Believe it or not, but Denzel Washington has never seen the original “The Magnificent Seven.” That Western, from 1960, is one of the classics of the genre. It’s so popular, in fact, that it’s been remade as the new “The Magnificent Seven,” starring Denzel Washington as the leader of a group of gunslingers hired to save a town from an evil land baron (Peter Sarsgaard). The two-time Oscar winner, 61, didn’t want the original to influence his performance, so he decided not to go back — and still hasn’t to this day.
“The Magnificent Seven” isn’t merely a story about heroes. These men, including the one you play, live on the edge.
It’s a story about good and evil, but my character is not completely good.
It’s the rare Western to show a black character as an officer of the law.
He’s a black man on the border that holds a position of authority.
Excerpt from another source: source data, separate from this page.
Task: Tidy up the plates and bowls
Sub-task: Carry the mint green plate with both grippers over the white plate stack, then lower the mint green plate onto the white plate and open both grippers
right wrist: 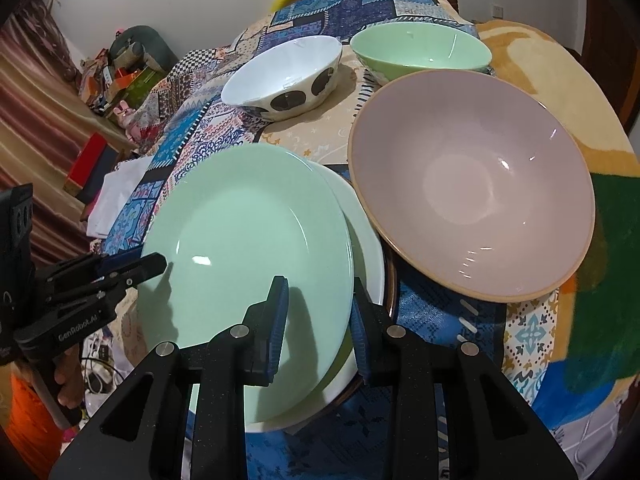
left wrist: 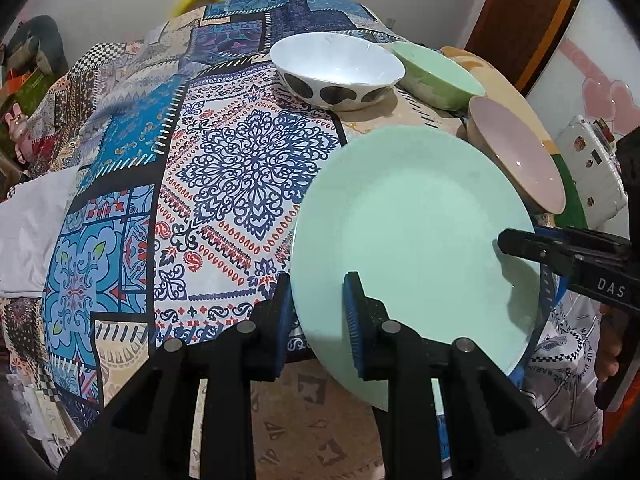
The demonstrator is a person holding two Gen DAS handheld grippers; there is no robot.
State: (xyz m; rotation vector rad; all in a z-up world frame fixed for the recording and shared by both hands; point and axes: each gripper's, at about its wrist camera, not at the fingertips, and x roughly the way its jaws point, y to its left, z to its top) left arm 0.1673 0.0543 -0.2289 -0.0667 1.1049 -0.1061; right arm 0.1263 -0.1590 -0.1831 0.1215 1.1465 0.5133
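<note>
Two-handed grasp of a plate. The left gripper [left wrist: 318, 312] straddles the near rim of the mint-green plate [left wrist: 412, 240], one blue pad on top and one below, clamped on it; the right gripper [right wrist: 318, 320] pinches the opposite edge of the same plate in like manner. Beneath that plate, just right of the right gripper's fingers, lies a white plate [right wrist: 366, 256]. Ahead and to the right sits the pink bowl [right wrist: 472, 200]; farther ahead stand the white spotted bowl [right wrist: 286, 76] and the green bowl [right wrist: 420, 50], all on the patterned cloth [left wrist: 224, 168].
</note>
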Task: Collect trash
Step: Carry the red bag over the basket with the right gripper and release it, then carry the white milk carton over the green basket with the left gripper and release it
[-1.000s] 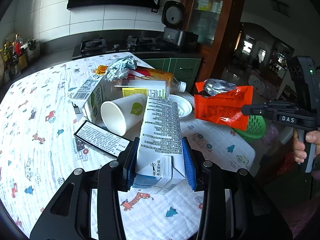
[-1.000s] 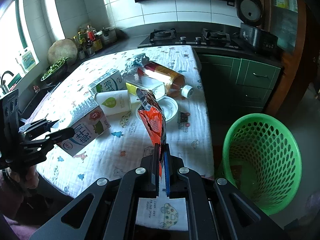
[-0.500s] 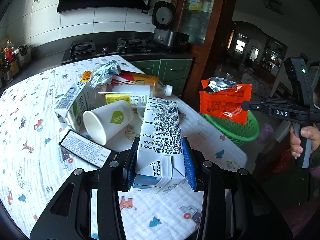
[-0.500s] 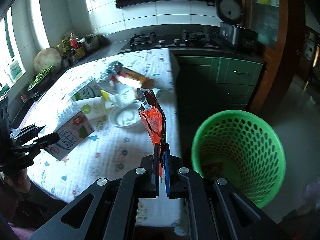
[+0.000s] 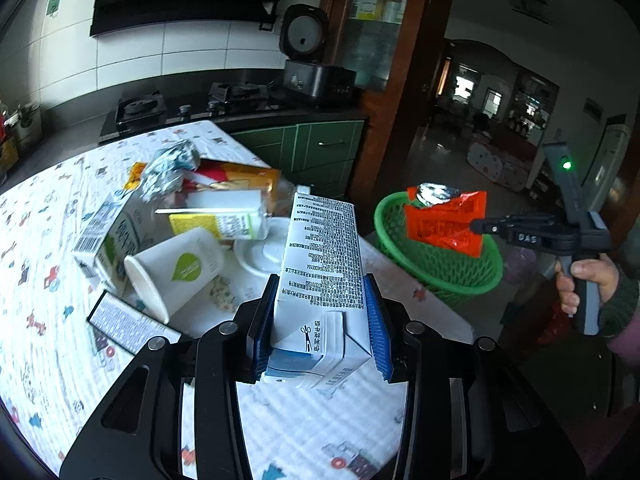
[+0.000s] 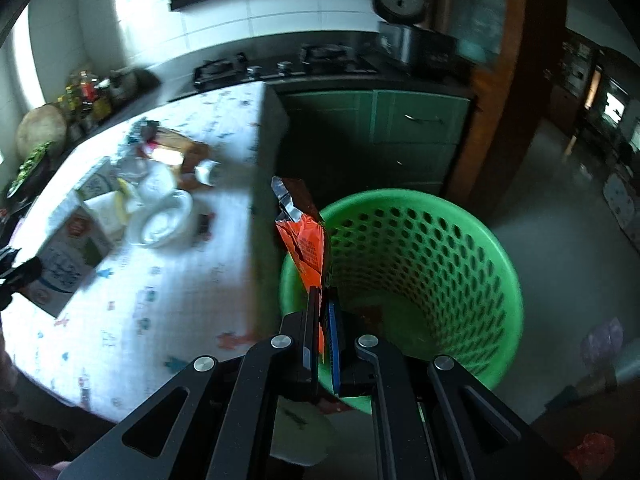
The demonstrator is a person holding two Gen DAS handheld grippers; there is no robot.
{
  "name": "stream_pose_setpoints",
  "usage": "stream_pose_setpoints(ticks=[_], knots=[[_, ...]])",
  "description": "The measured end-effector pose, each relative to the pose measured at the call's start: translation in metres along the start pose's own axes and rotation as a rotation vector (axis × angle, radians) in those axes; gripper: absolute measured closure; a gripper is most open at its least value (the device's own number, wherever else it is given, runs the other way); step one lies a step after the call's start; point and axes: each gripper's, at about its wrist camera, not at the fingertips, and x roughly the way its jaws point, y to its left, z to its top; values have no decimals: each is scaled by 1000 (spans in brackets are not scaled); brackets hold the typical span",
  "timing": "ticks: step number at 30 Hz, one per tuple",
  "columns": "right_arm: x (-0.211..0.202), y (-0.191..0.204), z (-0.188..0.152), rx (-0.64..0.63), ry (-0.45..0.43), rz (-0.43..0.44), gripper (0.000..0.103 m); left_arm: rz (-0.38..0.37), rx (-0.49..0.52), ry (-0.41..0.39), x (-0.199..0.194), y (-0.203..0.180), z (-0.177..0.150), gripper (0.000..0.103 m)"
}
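The counter (image 5: 48,320), draped in a white cloth printed with small cartoon animals and vehicles, carries a loose heap of trash, and just off its right edge a green perforated basket (image 6: 460,248) stands on the floor. The left claw (image 5: 320,320) is pinching a white milk carton (image 5: 320,264) between its blue pads, the carton's long axis running straight ahead from the camera, gabled top nearest, its upper face covered in small black Chinese print too fine to read, with a scissors mark at the near end. The right claw (image 6: 324,328) is pressed together on the lower edge of an orange-red snack wrapper (image 6: 304,236), which stands upright above the basket's near rim with its torn silver mouth pointing up; the letters "DAS" show on the claw's body in the left view. On the counter lie a paper cup (image 5: 176,272) on its side, mouth toward the camera, with a green leaf logo, a green-and-white carton (image 5: 108,240) with a barcode, and a crumpled foil wad (image 5: 168,168).
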Motion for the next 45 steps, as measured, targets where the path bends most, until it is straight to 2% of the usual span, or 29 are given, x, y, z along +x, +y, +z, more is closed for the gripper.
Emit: stream_pose_setpoints(ticks=[9, 11, 13, 17, 25, 35, 36, 37, 42, 45], knots=[[24, -43, -6, 82, 49, -80, 96, -50, 35, 5, 27, -24, 25, 63], [26, -52, -7, 106, 55, -84, 86, -62, 39, 12, 35, -30, 30, 63], [27, -59, -10, 135, 56, -94, 72, -77, 51, 19, 45, -39, 36, 63], [20, -70, -18, 173, 49, -99, 69, -114, 74, 32, 64, -57, 46, 63], [-15, -84, -37, 222, 11, -111, 48, -187, 115, 94, 118, -101, 63, 63], [-52, -92, -59, 240, -32, -146, 41, -275, 114, 192, 183, -149, 68, 62], [-53, -93, -60, 243, -32, -150, 41, -279, 110, 196, 186, -152, 67, 61], [-55, -95, -62, 247, -30, -155, 41, -282, 103, 207, 190, -155, 65, 54], [-60, -102, -72, 261, -23, -162, 41, -289, 100, 200, 190, -165, 61, 45], [-60, -102, -72, 258, -22, -158, 41, -271, 108, 191, 181, -165, 59, 45]])
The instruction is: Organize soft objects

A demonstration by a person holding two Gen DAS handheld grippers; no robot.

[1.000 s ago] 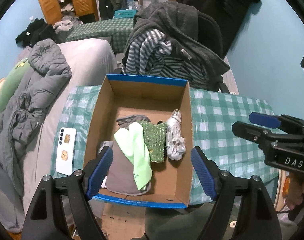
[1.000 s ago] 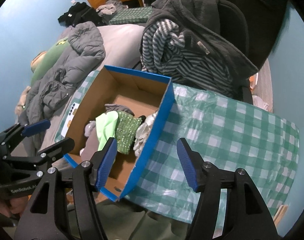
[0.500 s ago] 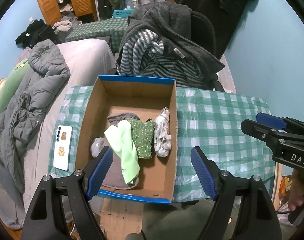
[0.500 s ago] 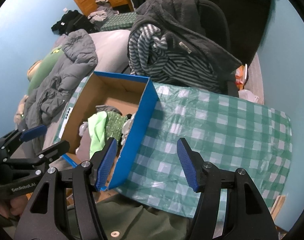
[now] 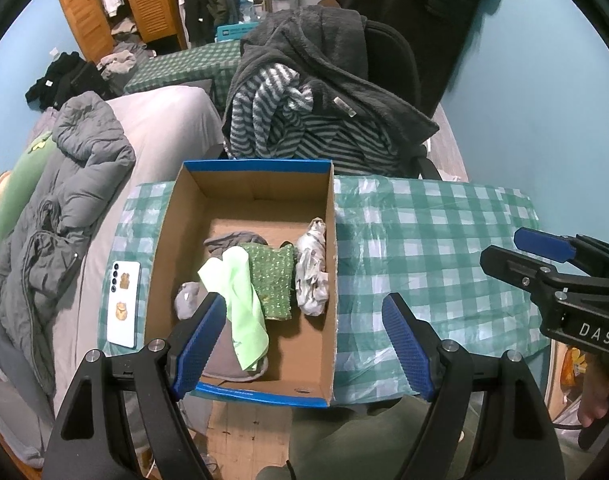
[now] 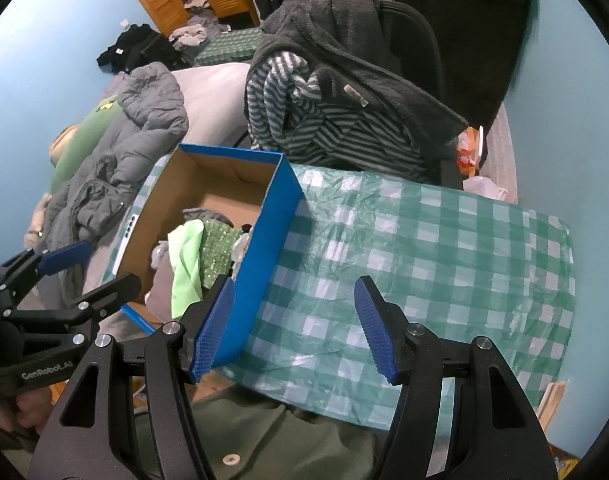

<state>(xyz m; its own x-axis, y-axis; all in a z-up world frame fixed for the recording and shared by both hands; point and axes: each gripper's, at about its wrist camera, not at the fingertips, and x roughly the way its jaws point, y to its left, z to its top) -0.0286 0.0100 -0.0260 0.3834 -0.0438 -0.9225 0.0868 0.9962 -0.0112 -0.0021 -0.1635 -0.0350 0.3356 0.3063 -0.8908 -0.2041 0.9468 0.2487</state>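
Both tongs, left gripper (image 5: 304, 336) and right gripper (image 6: 292, 324), gape empty; I risk snagging the blue-edged cardboard box (image 5: 256, 166) at frame centre.

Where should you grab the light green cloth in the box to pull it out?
Probably the lower end of the light green cloth, coming straight down from above. It drapes loose over the grey clothes there, and the box walls block any sideways reach. The upper end sits tight against the sparkly green cloth.
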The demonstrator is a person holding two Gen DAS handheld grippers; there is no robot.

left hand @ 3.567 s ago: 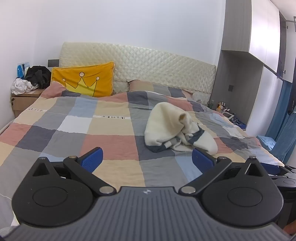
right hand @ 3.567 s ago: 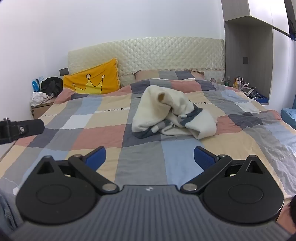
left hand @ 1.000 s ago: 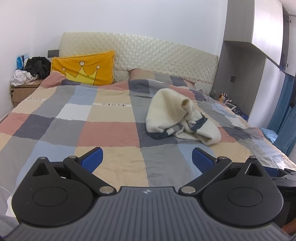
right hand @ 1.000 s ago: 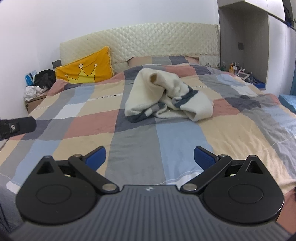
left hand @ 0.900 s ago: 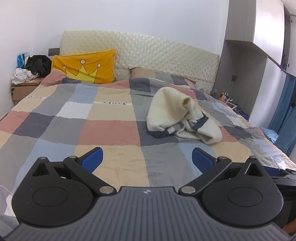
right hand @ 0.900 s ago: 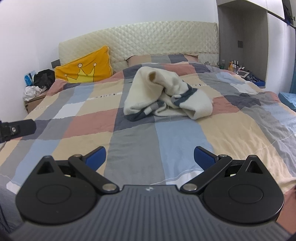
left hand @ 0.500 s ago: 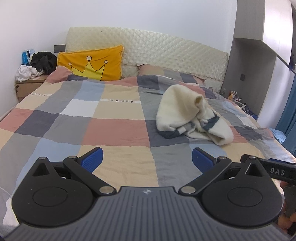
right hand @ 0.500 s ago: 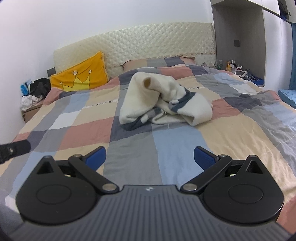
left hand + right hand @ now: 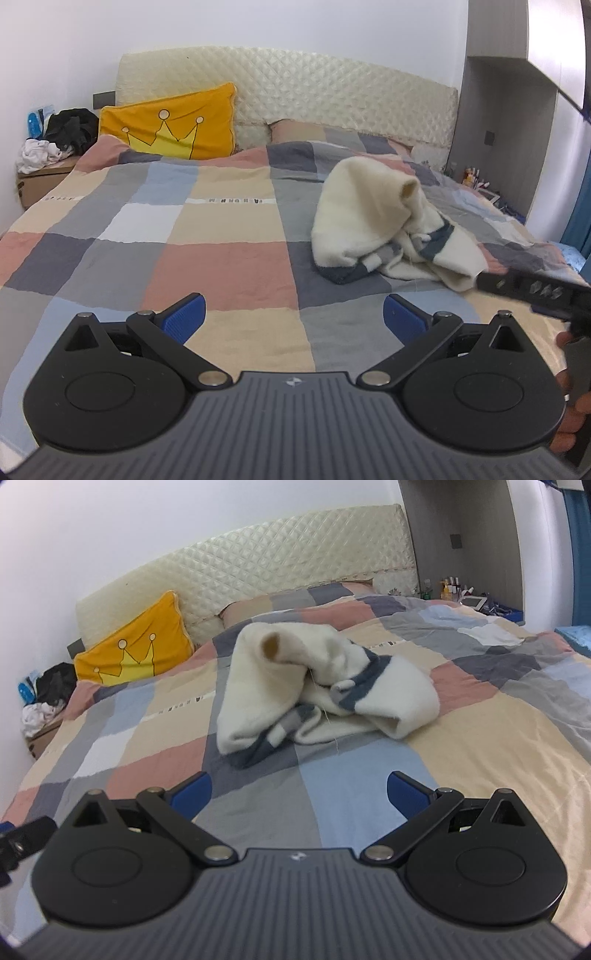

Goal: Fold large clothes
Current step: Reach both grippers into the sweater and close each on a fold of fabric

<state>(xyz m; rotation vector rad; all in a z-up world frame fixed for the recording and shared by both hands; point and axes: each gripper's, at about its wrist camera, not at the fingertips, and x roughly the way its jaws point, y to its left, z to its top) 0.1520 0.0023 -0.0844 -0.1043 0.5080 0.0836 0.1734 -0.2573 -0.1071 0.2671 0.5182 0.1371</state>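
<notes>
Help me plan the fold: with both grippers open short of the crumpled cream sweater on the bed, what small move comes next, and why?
Probably bring the right gripper forward to the cream knitted sweater with grey-blue stripes and pinch its near edge. The sweater lies bunched in a heap on the patchwork checked quilt, nothing is held, and the left gripper also stands open short of it, so it must be spread flat first.

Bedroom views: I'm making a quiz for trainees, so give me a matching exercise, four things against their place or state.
Things:
1. sweater
2. crown pillow
3. left gripper
4. dark clothes pile

Places or states:
A. on the nightstand beside the bed
B. crumpled in a heap on the quilt
C. open, empty
D. leaning against the headboard

Pairs: 1-B, 2-D, 3-C, 4-A
</notes>
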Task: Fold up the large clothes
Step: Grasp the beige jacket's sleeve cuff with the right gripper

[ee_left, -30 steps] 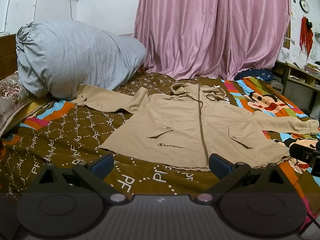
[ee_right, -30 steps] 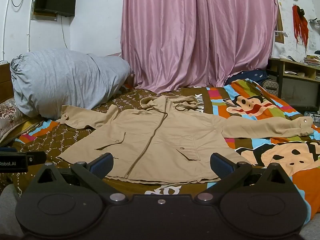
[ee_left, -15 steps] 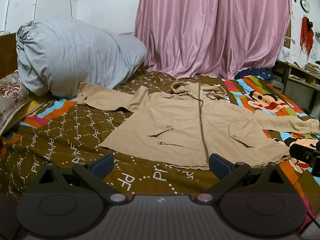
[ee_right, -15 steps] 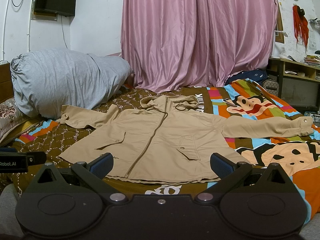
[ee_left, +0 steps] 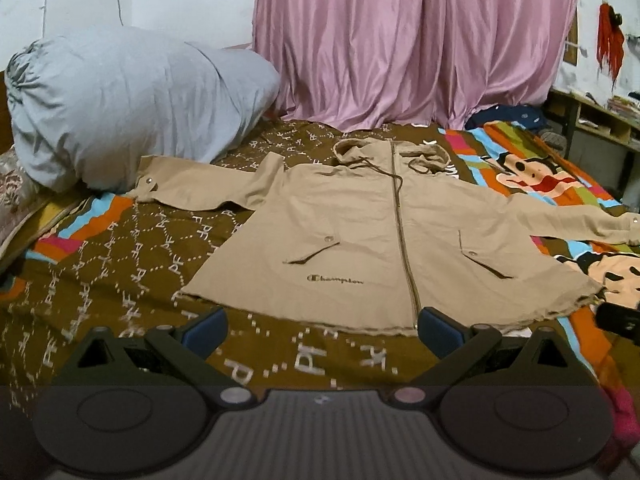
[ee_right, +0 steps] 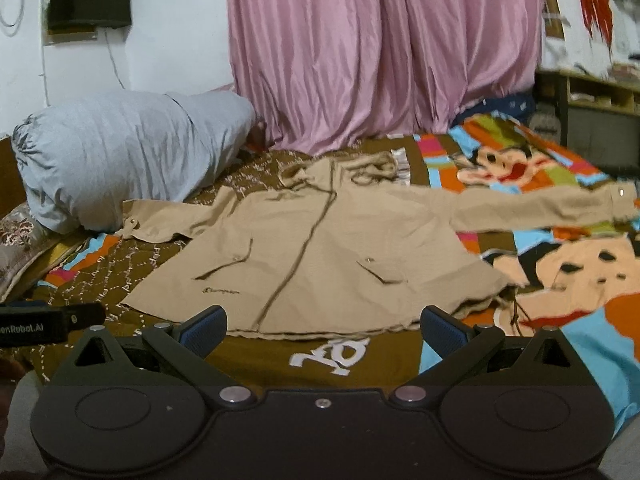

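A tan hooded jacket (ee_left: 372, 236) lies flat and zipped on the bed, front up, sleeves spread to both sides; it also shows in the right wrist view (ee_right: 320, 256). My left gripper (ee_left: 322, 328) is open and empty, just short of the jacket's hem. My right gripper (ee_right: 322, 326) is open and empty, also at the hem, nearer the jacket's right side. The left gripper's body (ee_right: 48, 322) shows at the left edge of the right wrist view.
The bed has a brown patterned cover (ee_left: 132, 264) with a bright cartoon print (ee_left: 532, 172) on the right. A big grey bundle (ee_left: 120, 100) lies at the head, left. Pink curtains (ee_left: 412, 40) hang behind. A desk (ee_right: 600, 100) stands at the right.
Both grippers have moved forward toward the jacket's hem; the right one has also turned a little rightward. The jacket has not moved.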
Yes, he's a loner, not afraid of anything and he is a master with his gun. However, he is not a bully. He is a very sociable guy, an honorable and brave man, you know — just the opposite of me. [Laughs] He is complex and does not usually deal with people.
Did you find some similarities with the character, though?
In some ways I’m similar to this character. I'm quite strange, and maybe that was right for this role, you know. I’m not one to socialize much with my colleagues and that's part of my nature. But there is a lot of talent on screen, that's for sure. I joked around with Chris [Pratt, one of his costars] and called him "Jurassic Boy." I consider him to be a very nice guy. He is a spiritual young man, a great guy. I call him "boy" because for me he’s a child, but he is really a mature man and a good guy. I like him a lot and everything he has at hand right now, with his superstardom but it doesn’t seem to affect him too much.
How fun was it to do a Western?
It was very enjoyable. We were always on our horses, all together as comrades who talk, joke — you know, guys who spin their guns. I hadn’t had the opportunity before, and I do not know if I'll have it again to make a Western. Perhaps it shouldn’t even be called a Western; it’s a story that happens on the border, on the edge of the young United States.